## INFORMATION PROVIDED
:::
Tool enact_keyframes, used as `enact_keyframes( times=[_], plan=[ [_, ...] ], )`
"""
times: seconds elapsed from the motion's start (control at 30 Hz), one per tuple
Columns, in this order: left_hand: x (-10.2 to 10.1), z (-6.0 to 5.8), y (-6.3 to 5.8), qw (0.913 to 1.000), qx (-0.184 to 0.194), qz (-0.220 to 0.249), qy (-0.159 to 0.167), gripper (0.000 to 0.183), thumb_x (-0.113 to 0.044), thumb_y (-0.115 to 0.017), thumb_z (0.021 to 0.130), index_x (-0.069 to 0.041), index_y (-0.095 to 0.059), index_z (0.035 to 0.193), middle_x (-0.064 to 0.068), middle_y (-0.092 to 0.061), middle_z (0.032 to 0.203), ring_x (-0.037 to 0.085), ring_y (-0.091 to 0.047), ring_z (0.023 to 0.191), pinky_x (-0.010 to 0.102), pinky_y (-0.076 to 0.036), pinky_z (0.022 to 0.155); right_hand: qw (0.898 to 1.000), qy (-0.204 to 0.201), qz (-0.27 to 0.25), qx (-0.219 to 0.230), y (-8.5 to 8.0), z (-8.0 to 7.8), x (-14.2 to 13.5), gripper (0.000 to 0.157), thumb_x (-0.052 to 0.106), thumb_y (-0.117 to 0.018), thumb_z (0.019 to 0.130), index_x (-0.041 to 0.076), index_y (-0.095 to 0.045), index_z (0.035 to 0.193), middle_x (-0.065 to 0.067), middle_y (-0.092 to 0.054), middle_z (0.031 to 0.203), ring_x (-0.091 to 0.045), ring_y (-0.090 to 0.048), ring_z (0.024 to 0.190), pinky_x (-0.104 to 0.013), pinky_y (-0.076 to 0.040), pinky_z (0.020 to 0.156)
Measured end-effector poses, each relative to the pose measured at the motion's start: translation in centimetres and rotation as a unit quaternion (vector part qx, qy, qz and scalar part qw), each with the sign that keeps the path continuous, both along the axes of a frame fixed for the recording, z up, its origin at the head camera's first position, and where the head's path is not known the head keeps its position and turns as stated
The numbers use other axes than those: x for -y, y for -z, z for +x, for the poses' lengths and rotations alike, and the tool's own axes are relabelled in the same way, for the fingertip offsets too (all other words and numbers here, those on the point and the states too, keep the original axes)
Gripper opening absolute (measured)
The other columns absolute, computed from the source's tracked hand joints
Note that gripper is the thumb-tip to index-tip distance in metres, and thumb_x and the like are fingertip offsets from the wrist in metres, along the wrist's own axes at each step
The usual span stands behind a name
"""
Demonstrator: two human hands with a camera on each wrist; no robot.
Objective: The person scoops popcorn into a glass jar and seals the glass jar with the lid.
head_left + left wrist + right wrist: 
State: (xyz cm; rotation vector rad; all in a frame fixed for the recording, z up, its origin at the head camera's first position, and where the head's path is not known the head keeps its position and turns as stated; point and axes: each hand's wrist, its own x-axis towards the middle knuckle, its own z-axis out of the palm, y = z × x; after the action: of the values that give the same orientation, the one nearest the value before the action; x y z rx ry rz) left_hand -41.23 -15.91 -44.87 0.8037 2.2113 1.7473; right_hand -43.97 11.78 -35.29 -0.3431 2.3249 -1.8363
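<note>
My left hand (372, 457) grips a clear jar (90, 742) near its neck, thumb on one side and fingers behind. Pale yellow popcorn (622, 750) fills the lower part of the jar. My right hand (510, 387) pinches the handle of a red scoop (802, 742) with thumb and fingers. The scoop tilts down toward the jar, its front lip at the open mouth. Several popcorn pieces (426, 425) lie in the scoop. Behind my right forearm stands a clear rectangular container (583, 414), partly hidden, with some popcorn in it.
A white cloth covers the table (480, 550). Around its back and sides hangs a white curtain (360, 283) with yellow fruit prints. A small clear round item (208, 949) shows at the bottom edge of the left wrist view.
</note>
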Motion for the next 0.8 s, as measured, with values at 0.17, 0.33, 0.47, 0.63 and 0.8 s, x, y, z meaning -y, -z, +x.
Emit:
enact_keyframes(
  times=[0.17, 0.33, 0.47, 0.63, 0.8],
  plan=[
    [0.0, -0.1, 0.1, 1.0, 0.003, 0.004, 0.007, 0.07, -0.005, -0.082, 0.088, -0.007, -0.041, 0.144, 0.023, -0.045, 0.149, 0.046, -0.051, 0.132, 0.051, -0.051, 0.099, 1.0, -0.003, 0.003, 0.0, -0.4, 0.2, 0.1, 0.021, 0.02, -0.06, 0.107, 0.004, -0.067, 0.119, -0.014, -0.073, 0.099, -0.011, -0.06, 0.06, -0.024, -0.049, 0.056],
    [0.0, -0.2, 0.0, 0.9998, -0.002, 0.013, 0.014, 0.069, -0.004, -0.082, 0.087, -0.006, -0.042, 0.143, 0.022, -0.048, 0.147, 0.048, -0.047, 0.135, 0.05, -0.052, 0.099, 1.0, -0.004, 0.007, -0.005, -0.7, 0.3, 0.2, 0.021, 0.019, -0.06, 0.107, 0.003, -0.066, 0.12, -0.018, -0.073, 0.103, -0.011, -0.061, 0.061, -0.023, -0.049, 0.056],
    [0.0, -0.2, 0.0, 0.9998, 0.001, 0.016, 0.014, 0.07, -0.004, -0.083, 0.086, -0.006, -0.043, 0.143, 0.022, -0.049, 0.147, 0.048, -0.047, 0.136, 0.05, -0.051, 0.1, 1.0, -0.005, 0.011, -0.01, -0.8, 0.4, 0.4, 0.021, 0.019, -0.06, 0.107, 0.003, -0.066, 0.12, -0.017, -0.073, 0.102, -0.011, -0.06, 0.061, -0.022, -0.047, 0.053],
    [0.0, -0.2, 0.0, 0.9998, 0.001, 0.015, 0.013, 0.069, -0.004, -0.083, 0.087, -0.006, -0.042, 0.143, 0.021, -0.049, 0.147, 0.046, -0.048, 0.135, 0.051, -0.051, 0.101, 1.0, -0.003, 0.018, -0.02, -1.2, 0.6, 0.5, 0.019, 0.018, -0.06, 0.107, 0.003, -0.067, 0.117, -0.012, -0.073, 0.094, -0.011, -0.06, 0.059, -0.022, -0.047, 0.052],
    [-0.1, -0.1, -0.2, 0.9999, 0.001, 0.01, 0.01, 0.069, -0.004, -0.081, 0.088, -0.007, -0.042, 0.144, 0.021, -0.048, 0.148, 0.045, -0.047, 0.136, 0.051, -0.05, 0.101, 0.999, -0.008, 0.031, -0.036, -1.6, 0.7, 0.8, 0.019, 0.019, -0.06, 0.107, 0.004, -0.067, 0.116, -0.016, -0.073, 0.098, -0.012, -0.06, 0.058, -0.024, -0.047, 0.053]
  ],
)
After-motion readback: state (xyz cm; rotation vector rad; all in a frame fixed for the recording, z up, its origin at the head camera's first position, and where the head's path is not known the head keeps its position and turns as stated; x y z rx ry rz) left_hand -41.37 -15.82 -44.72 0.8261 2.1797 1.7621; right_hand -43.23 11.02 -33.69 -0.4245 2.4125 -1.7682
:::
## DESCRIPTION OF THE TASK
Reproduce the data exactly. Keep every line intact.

## ANSWER TO THIS EXERCISE
Tool enact_keyframes, used as `enact_keyframes( times=[_], plan=[ [_, ...] ], )`
"""
times: seconds elapsed from the motion's start (control at 30 Hz), one per tuple
Columns, in this order: left_hand: x (-10.2 to 10.1), z (-6.0 to 5.8), y (-6.3 to 5.8), qw (0.913 to 1.000), qx (-0.184 to 0.194), qz (-0.220 to 0.249), qy (-0.159 to 0.167), gripper (0.000 to 0.183), thumb_x (-0.113 to 0.044), thumb_y (-0.115 to 0.017), thumb_z (0.021 to 0.130), index_x (-0.069 to 0.041), index_y (-0.095 to 0.059), index_z (0.035 to 0.193), middle_x (-0.064 to 0.068), middle_y (-0.092 to 0.061), middle_z (0.032 to 0.203), ring_x (-0.037 to 0.085), ring_y (-0.091 to 0.047), ring_z (0.023 to 0.191), pinky_x (-0.010 to 0.102), pinky_y (-0.076 to 0.036), pinky_z (0.022 to 0.155); right_hand: qw (0.898 to 1.000), qy (-0.204 to 0.201), qz (-0.27 to 0.25), qx (-0.219 to 0.230), y (-8.5 to 8.0), z (-8.0 to 7.8), x (-14.2 to 13.5), gripper (0.000 to 0.157), thumb_x (-0.052 to 0.106), thumb_y (-0.117 to 0.018), thumb_z (0.019 to 0.130), index_x (-0.041 to 0.076), index_y (-0.095 to 0.045), index_z (0.035 to 0.193), middle_x (-0.065 to 0.067), middle_y (-0.092 to 0.054), middle_z (0.031 to 0.203), ring_x (-0.091 to 0.045), ring_y (-0.090 to 0.048), ring_z (0.024 to 0.190), pinky_x (-0.104 to 0.013), pinky_y (-0.076 to 0.040), pinky_z (0.020 to 0.156)
Measured end-effector poses, each relative to the pose measured at the motion's start: translation in centimetres and rotation as a unit quaternion (vector part qx, qy, qz and scalar part qw), each with the sign that keeps the path continuous, both along the axes of a frame fixed for the recording, z up, its origin at the head camera's first position, and where the head's path is not known the head keeps its position and turns as stated
The numbers use other axes than those: x for -y, y for -z, z for +x, for the poses' lengths and rotations alike, and the tool's own axes are relabelled in the same way, for the fingertip offsets too (all other words and numbers here, those on the point and the states too, keep the original axes)
Gripper opening absolute (measured)
The other columns absolute, computed from the source's tracked hand joints
Note that gripper is the thumb-tip to index-tip distance in metres, and thumb_x and the like are fingertip offsets from the wrist in metres, along the wrist's own axes at each step
The usual span stands behind a name
"""
Demonstrator: two human hands with a camera on each wrist; no robot.
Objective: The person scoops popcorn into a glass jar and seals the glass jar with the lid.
head_left + left wrist + right wrist: 
State: (xyz cm; rotation vector rad; all in a frame fixed for the recording, z up, its origin at the head camera's first position, and where the head's path is not known the head keeps its position and turns as stated; point and axes: each hand's wrist, its own x-axis towards the middle knuckle, its own z-axis out of the palm, y = z × x; after the action: of the values that give the same orientation, the one nearest the value before the action; x y z rx ry rz) left_hand -41.23 -15.91 -44.87 0.8037 2.2113 1.7473; right_hand -43.97 11.78 -35.29 -0.3431 2.3249 -1.8363
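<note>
My left hand (372, 457) grips a clear jar (90, 742) near its neck, thumb on one side and fingers behind. Pale yellow popcorn (622, 750) fills the lower part of the jar. My right hand (510, 387) pinches the handle of a red scoop (802, 742) with thumb and fingers. The scoop tilts down toward the jar, its front lip at the open mouth. Several popcorn pieces (426, 425) lie in the scoop. Behind my right forearm stands a clear rectangular container (583, 414), partly hidden, with some popcorn in it.
A white cloth covers the table (480, 550). Around its back and sides hangs a white curtain (360, 283) with yellow fruit prints. A small clear round item (208, 949) shows at the bottom edge of the left wrist view.
</note>
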Motion for the next 0.8 s, as measured, with values at 0.17, 0.33, 0.47, 0.63 and 0.8 s, x, y, z meaning -y, -z, +x.
Emit:
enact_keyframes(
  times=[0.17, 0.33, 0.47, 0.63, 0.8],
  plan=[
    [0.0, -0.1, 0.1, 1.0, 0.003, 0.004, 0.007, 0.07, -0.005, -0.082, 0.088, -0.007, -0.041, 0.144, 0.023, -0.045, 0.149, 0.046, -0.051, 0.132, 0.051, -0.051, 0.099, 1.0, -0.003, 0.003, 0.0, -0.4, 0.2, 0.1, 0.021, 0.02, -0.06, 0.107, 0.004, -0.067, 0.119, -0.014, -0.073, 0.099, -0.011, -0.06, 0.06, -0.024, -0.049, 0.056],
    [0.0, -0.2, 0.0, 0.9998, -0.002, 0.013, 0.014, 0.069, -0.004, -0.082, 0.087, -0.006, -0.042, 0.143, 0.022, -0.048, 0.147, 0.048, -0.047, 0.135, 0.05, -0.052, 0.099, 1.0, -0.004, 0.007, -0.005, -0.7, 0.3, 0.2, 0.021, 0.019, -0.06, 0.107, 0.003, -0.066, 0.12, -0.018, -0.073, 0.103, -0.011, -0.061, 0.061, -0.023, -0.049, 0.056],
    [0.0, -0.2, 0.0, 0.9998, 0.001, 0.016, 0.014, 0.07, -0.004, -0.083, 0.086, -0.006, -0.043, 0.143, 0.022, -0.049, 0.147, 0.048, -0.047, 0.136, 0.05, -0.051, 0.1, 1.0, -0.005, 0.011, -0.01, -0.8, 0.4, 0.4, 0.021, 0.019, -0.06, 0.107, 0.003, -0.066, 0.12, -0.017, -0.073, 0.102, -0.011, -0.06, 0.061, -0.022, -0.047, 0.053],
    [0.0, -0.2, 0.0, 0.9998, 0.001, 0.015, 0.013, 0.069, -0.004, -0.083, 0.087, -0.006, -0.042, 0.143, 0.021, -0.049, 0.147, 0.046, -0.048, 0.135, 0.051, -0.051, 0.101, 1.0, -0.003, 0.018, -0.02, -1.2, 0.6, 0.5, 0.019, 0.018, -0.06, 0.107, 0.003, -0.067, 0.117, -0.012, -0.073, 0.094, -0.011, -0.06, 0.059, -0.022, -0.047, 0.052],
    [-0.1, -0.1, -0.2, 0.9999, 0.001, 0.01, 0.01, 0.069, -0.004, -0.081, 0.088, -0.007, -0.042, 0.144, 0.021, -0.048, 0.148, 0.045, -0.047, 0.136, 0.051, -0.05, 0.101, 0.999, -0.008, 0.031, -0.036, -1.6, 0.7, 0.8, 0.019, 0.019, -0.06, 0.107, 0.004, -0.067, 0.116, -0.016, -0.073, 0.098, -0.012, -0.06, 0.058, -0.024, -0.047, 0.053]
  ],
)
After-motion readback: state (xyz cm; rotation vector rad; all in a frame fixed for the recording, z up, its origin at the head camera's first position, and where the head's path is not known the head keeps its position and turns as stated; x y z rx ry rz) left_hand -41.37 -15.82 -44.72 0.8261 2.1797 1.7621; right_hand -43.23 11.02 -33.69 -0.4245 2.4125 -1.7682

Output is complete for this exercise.